━━ Data excerpts
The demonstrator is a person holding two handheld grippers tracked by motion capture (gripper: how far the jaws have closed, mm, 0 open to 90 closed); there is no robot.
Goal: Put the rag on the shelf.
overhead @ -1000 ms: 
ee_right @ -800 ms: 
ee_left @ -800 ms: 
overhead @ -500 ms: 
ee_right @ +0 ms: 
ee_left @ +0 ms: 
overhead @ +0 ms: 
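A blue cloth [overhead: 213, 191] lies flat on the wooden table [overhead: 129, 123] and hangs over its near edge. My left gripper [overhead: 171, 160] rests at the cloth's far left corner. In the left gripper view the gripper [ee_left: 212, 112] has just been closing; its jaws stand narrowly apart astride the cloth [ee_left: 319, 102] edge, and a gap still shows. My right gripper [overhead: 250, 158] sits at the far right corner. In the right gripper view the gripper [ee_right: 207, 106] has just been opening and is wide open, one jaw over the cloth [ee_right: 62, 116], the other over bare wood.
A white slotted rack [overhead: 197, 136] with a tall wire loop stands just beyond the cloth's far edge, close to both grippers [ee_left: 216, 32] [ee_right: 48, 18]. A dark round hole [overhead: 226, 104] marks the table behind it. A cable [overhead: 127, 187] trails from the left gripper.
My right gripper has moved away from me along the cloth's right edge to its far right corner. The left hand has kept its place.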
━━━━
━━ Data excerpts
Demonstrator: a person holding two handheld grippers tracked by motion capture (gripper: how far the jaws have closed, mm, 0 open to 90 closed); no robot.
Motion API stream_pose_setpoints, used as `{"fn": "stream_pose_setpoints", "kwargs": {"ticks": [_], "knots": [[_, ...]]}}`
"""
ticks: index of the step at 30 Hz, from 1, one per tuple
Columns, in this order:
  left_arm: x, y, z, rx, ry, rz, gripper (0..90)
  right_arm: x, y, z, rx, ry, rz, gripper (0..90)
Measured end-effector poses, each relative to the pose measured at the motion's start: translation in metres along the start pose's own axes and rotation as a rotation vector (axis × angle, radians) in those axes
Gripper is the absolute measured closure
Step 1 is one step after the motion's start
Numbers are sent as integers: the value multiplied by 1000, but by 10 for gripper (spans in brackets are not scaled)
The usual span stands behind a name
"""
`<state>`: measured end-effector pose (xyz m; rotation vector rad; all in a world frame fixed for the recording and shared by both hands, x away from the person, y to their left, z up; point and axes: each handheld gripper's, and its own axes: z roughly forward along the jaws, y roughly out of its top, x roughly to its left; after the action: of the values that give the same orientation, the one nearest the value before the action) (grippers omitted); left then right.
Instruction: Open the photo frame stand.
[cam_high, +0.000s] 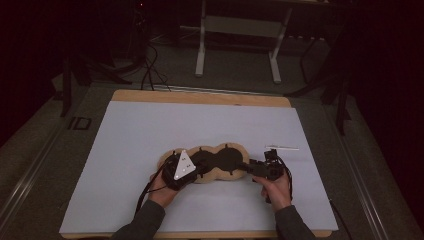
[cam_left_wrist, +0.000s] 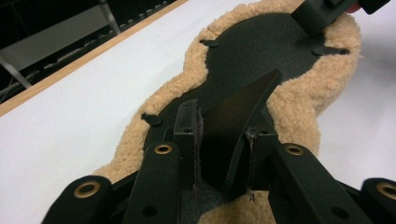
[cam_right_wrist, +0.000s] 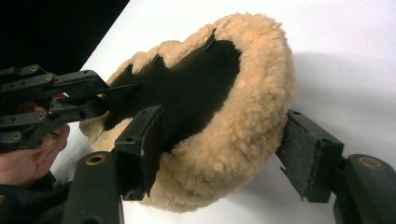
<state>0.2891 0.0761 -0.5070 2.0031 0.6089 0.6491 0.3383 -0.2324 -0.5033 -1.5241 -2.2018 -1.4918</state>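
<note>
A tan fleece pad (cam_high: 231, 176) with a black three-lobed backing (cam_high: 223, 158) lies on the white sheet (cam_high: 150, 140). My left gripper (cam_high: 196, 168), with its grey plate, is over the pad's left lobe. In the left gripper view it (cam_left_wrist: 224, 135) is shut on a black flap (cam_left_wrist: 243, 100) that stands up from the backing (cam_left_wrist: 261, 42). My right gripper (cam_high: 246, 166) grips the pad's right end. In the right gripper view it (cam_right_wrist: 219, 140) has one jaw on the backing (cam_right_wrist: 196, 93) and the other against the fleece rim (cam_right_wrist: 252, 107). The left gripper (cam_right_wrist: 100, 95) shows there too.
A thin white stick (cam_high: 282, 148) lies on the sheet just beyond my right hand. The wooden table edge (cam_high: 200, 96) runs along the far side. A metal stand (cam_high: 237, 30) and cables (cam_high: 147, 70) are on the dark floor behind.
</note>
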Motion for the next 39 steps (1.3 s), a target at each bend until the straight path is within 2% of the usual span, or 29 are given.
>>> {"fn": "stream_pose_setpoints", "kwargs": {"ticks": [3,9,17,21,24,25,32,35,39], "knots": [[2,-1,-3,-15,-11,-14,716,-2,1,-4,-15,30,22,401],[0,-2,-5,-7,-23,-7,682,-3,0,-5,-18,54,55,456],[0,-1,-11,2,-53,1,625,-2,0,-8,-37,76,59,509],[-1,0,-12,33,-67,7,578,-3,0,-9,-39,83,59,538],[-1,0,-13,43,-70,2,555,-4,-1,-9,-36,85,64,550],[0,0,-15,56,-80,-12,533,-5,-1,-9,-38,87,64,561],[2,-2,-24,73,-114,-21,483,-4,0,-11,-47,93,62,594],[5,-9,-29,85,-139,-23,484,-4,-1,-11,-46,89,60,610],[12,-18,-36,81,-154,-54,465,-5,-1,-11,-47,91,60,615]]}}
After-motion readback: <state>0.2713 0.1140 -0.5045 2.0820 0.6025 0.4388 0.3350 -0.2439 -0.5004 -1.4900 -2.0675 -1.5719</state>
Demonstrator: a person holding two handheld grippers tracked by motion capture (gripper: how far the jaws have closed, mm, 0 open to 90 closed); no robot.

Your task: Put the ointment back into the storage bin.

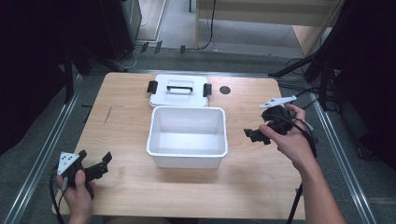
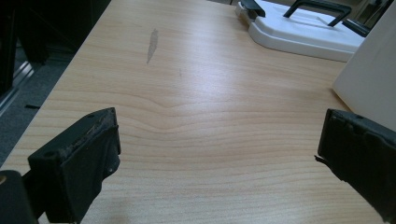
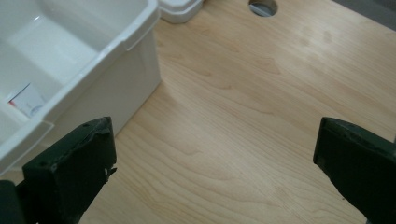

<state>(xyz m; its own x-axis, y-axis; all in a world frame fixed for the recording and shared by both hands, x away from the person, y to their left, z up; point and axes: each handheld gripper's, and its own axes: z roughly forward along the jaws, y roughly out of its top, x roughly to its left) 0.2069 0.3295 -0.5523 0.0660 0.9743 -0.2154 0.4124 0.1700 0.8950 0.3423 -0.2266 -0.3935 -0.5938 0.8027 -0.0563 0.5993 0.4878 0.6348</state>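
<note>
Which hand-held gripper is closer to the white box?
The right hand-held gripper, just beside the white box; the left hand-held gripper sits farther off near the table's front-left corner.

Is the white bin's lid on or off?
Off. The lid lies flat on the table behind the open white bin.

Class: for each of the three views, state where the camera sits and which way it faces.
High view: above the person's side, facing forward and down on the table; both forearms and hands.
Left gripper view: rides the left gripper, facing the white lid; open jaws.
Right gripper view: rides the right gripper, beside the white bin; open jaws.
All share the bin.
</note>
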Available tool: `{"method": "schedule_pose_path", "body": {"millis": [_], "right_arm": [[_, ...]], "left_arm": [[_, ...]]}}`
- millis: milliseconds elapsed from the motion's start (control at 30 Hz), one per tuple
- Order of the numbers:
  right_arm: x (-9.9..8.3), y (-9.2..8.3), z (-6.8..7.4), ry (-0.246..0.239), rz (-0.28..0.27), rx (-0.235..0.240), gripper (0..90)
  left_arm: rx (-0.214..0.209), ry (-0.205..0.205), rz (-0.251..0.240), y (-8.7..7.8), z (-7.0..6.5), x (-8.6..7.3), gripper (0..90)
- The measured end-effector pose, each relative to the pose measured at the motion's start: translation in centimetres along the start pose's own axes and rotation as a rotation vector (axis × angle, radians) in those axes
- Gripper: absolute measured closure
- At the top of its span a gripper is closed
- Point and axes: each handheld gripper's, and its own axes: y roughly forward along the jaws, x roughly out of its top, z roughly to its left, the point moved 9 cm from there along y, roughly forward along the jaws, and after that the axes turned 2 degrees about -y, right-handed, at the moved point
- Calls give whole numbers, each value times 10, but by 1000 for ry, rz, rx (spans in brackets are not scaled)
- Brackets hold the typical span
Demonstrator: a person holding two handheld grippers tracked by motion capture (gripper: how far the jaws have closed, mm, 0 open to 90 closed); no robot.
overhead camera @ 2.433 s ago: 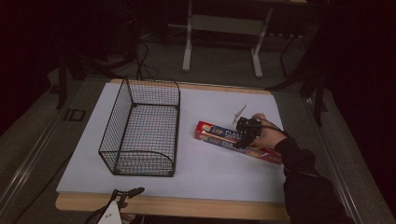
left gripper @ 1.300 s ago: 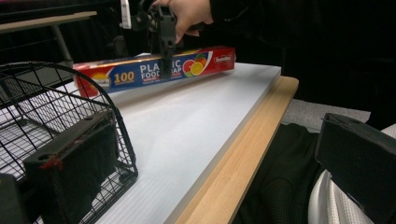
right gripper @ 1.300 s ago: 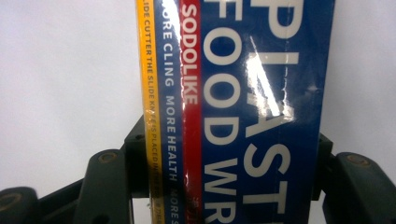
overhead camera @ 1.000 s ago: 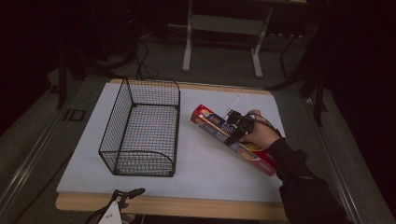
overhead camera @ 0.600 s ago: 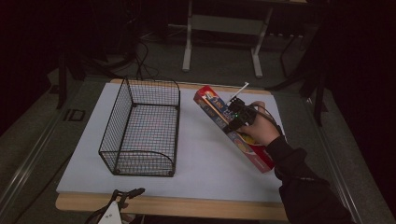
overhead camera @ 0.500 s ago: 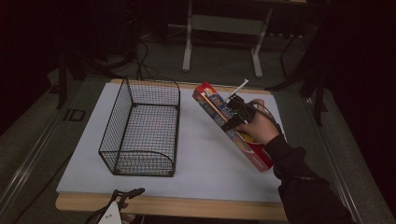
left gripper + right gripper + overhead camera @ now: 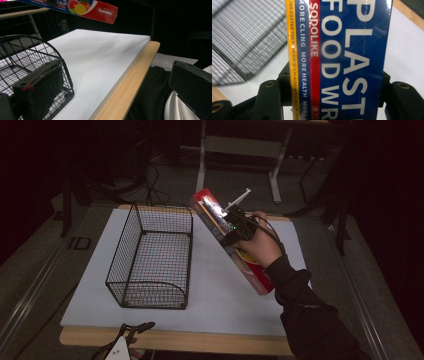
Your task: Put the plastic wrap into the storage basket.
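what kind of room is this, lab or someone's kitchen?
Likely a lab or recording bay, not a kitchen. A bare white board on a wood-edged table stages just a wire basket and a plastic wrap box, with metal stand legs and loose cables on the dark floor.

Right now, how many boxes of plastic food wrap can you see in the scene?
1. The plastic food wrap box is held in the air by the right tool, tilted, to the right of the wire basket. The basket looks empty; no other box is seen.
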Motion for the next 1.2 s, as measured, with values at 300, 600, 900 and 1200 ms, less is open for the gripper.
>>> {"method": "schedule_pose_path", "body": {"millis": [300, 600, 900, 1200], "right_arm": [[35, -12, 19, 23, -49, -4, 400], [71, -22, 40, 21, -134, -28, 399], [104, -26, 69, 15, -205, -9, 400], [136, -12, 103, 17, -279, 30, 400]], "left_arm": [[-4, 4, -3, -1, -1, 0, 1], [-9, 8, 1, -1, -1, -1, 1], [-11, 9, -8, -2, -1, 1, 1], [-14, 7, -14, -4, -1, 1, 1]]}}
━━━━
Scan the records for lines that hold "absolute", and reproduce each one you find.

- _Solution to this problem_
Gripper is the absolute measured closure
- Gripper: absolute measured closure

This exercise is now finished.